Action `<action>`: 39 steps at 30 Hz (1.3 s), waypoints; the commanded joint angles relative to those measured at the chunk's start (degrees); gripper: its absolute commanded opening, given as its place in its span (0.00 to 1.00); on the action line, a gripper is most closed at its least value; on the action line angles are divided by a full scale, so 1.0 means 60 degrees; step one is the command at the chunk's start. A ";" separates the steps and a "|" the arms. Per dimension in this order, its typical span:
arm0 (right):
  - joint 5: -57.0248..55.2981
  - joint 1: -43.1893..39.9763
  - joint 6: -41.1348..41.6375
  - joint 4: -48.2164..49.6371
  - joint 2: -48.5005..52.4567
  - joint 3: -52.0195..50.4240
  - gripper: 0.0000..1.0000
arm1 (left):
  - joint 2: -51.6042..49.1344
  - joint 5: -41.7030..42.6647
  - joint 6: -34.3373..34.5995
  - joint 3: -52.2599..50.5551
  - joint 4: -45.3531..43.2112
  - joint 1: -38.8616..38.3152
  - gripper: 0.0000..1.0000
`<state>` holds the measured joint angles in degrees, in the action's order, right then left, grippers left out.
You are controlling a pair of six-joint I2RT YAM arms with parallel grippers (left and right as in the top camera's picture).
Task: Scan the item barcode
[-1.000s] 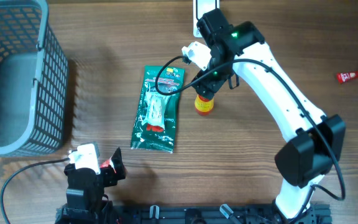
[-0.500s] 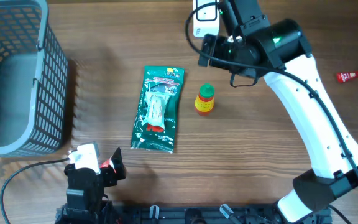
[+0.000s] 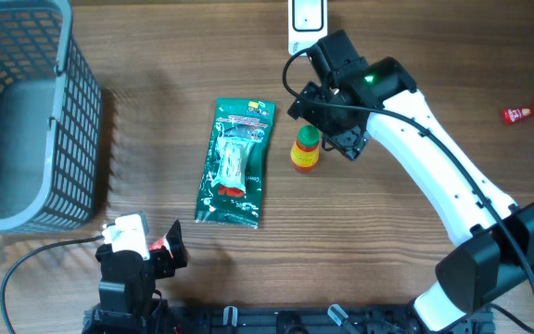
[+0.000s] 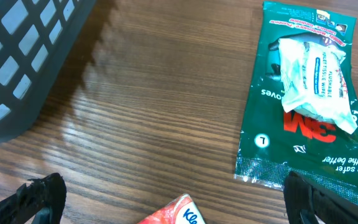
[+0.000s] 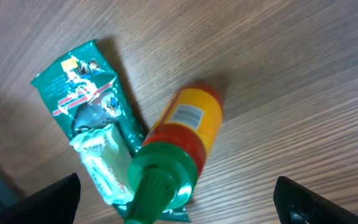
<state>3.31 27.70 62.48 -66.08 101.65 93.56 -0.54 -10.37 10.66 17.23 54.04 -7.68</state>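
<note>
The bottle (image 3: 305, 151) is small and round, with a smooth yellow body, a red band and a green cap. A little white label sits on its side. It stands on the wooden table (image 3: 156, 93), just beside the shiny green packet (image 3: 236, 162). The right gripper (image 3: 327, 122) hangs over it, its 2 fingers spread wide, holding nothing. The left gripper (image 4: 176, 198) is spread wide too, holding nothing.

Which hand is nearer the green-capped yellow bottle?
Right. The right hand hangs open just over the bottle; the left hand sits far off, open, beyond the green packet.
</note>
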 commanded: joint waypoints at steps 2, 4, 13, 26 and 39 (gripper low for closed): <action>0.0430 -0.0007 0.0546 0.0273 0.0197 0.0000 0.99 | 0.0025 0.0084 0.0051 -0.0018 -0.0007 0.0069 1.00; 0.0430 -0.0007 0.0528 0.0372 0.0259 0.0000 0.99 | 0.0025 0.0084 0.0051 -0.0018 -0.0007 0.0069 1.00; 0.0718 0.0004 0.0324 0.0404 0.1351 0.0000 0.96 | 0.0025 0.0084 0.0051 -0.0018 -0.0011 0.0069 1.00; 0.0936 -0.0189 -0.3949 0.0087 0.1632 0.0328 0.59 | 0.0025 0.0084 0.0051 -0.0018 -0.0007 0.0069 1.00; 0.0878 -0.0240 -0.8011 -0.1413 0.1632 0.2583 0.78 | 0.0025 0.0084 0.0051 -0.0018 -0.0007 0.0069 1.00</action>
<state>8.56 26.35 13.37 -74.43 111.02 107.98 -0.54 -10.37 10.66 17.23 54.04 -7.68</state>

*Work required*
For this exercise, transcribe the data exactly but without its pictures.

*Your solution*
Action `<action>`: 39 steps at 30 Hz (1.3 s), waypoints; the commanded joint angles relative to those measured at the chunk's start (degrees); gripper: its absolute commanded opening, given as its place in its span (0.00 to 1.00); on the action line, a gripper is most closed at its least value; on the action line angles are divided by a full scale, so 1.0 means 60 degrees; step one is the command at the chunk's start. A ";" separates the steps and a "|" the arms. Per dimension in this order, its typical span:
arm0 (right):
  - joint 5: -57.0248..55.2981
  - joint 1: -43.1893..39.9763
  - joint 6: -41.1348..41.6375
  - joint 4: -48.2164..49.6371
  - joint 2: -48.5005..52.4567
  - joint 3: -52.0195..50.4240
  - gripper: 0.0000..1.0000
arm1 (left):
  - joint 2: -51.6042..49.1344
  - joint 5: -41.7030..42.6647
  - joint 6: -34.3373..34.5995
  - joint 3: -52.2599..50.5551
  - joint 4: -45.3531..43.2112
  - joint 1: -38.8616..38.3152
  - gripper: 0.0000..1.0000
`<state>` holds the measured joint angles in degrees, in the action's order, right then left, grippers left out.
You are controlling a pair of six-joint I2RT YAM arms with parallel grippers (left and right as in the top camera's picture).
Task: Scan the item barcode
[-1.000s] 
[-0.500s] 
[+0.000s] 
[+0.000s] 
[+0.000s] 
<state>3.31 27.70 62.48 -66.08 101.65 93.56 -0.54 -10.37 10.66 17.23 54.04 -7.68</state>
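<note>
The bottle (image 3: 305, 151) is small and round, with a smooth yellow body, a red band and a green cap. A little white label sits on its side. It stands on the wooden table (image 3: 156, 93), just beside the shiny green packet (image 3: 236, 162). The right gripper (image 3: 327, 122) hangs over it, its 2 fingers spread wide, holding nothing. The left gripper (image 4: 176, 198) is spread wide too, holding nothing.

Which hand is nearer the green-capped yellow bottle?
Right. The right hand hangs open just over the bottle; the left hand sits far off, open, beyond the green packet.
</note>
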 commanded: joint waypoints at steps 2, 4, 13, 26 and 39 (gripper low for closed): <action>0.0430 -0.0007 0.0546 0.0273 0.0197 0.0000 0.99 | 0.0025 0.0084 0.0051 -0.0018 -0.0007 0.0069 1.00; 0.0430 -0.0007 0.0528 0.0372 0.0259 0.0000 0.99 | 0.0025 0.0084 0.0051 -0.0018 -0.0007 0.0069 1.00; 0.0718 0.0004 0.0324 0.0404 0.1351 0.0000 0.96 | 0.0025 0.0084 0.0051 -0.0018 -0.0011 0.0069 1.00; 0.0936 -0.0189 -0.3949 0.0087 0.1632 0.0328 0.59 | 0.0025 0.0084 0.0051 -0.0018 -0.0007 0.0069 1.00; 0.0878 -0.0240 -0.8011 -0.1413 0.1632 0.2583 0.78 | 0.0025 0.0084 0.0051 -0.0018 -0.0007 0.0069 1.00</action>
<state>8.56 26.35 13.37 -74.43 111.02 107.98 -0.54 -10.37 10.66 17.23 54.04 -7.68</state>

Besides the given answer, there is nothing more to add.